### EXERCISE
Retype the data below in full, keeping every character as it is.

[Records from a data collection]
____________________

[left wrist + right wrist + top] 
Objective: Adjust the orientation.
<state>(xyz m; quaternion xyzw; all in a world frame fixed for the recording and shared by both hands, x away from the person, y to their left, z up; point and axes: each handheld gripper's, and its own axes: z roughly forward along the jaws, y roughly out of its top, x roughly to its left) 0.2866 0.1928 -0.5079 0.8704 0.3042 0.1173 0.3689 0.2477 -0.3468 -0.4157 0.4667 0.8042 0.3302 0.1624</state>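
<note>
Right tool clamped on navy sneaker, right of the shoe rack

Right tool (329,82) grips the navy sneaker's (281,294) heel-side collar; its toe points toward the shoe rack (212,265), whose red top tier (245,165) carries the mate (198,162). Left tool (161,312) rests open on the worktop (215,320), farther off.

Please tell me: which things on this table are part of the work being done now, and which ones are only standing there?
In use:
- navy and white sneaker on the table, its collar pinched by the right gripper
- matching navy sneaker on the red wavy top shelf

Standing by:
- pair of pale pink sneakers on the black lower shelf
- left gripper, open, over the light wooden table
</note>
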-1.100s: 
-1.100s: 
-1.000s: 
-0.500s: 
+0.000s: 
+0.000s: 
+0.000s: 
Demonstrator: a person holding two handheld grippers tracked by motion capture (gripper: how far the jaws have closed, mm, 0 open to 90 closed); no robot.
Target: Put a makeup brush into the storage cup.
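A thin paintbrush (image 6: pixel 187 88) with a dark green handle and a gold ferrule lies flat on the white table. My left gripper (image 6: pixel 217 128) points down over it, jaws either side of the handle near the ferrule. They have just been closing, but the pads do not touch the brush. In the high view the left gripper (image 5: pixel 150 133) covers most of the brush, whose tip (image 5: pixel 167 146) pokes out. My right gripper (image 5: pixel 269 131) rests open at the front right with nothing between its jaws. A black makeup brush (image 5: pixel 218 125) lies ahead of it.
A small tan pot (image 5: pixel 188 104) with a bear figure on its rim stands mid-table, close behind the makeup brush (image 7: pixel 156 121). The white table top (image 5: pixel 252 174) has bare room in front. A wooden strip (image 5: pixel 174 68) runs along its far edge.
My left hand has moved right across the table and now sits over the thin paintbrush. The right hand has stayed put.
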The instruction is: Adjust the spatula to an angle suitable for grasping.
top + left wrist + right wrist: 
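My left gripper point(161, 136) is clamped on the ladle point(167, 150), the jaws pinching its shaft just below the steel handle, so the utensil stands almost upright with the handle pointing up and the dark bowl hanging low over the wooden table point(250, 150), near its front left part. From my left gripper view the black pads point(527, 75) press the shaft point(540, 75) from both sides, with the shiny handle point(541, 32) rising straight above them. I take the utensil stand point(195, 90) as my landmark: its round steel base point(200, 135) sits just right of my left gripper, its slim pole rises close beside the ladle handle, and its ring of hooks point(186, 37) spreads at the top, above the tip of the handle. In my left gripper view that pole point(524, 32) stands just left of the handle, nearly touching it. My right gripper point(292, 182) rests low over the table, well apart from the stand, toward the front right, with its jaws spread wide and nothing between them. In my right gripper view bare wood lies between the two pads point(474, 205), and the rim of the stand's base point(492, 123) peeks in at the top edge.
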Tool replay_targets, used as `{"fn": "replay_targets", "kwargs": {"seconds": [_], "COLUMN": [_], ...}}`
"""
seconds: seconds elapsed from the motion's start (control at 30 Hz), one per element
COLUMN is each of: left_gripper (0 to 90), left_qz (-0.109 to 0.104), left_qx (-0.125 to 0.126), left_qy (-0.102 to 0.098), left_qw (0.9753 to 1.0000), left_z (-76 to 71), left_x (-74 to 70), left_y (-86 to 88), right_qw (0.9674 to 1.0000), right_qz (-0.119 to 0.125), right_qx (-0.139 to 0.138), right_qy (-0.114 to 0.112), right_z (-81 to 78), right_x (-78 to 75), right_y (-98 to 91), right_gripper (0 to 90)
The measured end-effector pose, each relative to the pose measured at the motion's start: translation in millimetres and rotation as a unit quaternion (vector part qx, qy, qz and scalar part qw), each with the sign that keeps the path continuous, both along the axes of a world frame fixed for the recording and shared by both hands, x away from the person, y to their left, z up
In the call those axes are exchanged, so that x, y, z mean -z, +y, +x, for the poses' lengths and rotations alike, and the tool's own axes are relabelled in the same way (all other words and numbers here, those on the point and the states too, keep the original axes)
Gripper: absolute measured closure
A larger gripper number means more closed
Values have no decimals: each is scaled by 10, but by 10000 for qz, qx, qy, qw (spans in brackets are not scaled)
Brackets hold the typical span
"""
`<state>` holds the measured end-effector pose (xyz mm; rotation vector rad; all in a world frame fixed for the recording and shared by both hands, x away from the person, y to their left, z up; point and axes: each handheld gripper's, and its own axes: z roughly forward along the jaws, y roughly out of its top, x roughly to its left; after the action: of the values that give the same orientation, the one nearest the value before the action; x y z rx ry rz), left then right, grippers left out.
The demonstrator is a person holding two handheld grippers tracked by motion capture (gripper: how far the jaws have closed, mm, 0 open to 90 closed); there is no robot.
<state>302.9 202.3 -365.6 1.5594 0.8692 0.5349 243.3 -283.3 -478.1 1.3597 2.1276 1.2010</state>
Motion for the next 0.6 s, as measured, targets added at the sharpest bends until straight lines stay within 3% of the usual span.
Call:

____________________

### RESPONSE TO THE EXERCISE
[left wrist + right wrist + top] 
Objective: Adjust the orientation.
<state>(xyz m; quaternion xyzw; all in a world frame fixed for the recording and shared by both hands, x away from the person, y to their left, z up; point and axes: each handheld gripper's, and its own axes: z roughly forward along the jaws, y roughly out of its top, x roughly to its left) 0.2866 0.1928 -0.5079 0.8704 0.3042 0.1173 0.3689 0.2477 -0.3468 -0.4157 0.4667 0.8042 0.3302 0.1624</state>
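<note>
Right tool clamped on navy sneaker, right of the shoe rack

Right tool (329,82) grips the navy sneaker's (281,294) heel-side collar; its toe points toward the shoe rack (212,265), whose red top tier (245,165) carries the mate (198,162). Left tool (161,312) rests open on the worktop (215,320), farther off.

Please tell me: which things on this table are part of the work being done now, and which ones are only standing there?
In use:
- navy and white sneaker on the table, its collar pinched by the right gripper
- matching navy sneaker on the red wavy top shelf

Standing by:
- pair of pale pink sneakers on the black lower shelf
- left gripper, open, over the light wooden table
</note>
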-1.100s: 
-1.100s: 
-1.000s: 
-0.500s: 
+0.000s: 
+0.000s: 
+0.000s: 
Demonstrator: a person holding two handheld grippers tracked by motion capture (gripper: how far the jaws have closed, mm, 0 open to 90 closed); no robot.
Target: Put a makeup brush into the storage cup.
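A thin paintbrush (image 6: pixel 187 88) with a dark green handle and a gold ferrule lies flat on the white table. My left gripper (image 6: pixel 217 128) points down over it, jaws either side of the handle near the ferrule. They have just been closing, but the pads do not touch the brush. In the high view the left gripper (image 5: pixel 150 133) covers most of the brush, whose tip (image 5: pixel 167 146) pokes out. My right gripper (image 5: pixel 269 131) rests open at the front right with nothing between its jaws. A black makeup brush (image 5: pixel 218 125) lies ahead of it.
A small tan pot (image 5: pixel 188 104) with a bear figure on its rim stands mid-table, close behind the makeup brush (image 7: pixel 156 121). The white table top (image 5: pixel 252 174) has bare room in front. A wooden strip (image 5: pixel 174 68) runs along its far edge.
My left hand has moved right across the table and now sits over the thin paintbrush. The right hand has stayed put.
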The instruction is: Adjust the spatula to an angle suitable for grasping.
top + left wrist + right wrist: 
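My left gripper point(161, 136) is clamped on the ladle point(167, 150), the jaws pinching its shaft just below the steel handle, so the utensil stands almost upright with the handle pointing up and the dark bowl hanging low over the wooden table point(250, 150), near its front left part. From my left gripper view the black pads point(527, 75) press the shaft point(540, 75) from both sides, with the shiny handle point(541, 32) rising straight above them. I take the utensil stand point(195, 90) as my landmark: its round steel base point(200, 135) sits just right of my left gripper, its slim pole rises close beside the ladle handle, and its ring of hooks point(186, 37) spreads at the top, above the tip of the handle. In my left gripper view that pole point(524, 32) stands just left of the handle, nearly touching it. My right gripper point(292, 182) rests low over the table, well apart from the stand, toward the front right, with its jaws spread wide and nothing between them. In my right gripper view bare wood lies between the two pads point(474, 205), and the rim of the stand's base point(492, 123) peeks in at the top edge.
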Tool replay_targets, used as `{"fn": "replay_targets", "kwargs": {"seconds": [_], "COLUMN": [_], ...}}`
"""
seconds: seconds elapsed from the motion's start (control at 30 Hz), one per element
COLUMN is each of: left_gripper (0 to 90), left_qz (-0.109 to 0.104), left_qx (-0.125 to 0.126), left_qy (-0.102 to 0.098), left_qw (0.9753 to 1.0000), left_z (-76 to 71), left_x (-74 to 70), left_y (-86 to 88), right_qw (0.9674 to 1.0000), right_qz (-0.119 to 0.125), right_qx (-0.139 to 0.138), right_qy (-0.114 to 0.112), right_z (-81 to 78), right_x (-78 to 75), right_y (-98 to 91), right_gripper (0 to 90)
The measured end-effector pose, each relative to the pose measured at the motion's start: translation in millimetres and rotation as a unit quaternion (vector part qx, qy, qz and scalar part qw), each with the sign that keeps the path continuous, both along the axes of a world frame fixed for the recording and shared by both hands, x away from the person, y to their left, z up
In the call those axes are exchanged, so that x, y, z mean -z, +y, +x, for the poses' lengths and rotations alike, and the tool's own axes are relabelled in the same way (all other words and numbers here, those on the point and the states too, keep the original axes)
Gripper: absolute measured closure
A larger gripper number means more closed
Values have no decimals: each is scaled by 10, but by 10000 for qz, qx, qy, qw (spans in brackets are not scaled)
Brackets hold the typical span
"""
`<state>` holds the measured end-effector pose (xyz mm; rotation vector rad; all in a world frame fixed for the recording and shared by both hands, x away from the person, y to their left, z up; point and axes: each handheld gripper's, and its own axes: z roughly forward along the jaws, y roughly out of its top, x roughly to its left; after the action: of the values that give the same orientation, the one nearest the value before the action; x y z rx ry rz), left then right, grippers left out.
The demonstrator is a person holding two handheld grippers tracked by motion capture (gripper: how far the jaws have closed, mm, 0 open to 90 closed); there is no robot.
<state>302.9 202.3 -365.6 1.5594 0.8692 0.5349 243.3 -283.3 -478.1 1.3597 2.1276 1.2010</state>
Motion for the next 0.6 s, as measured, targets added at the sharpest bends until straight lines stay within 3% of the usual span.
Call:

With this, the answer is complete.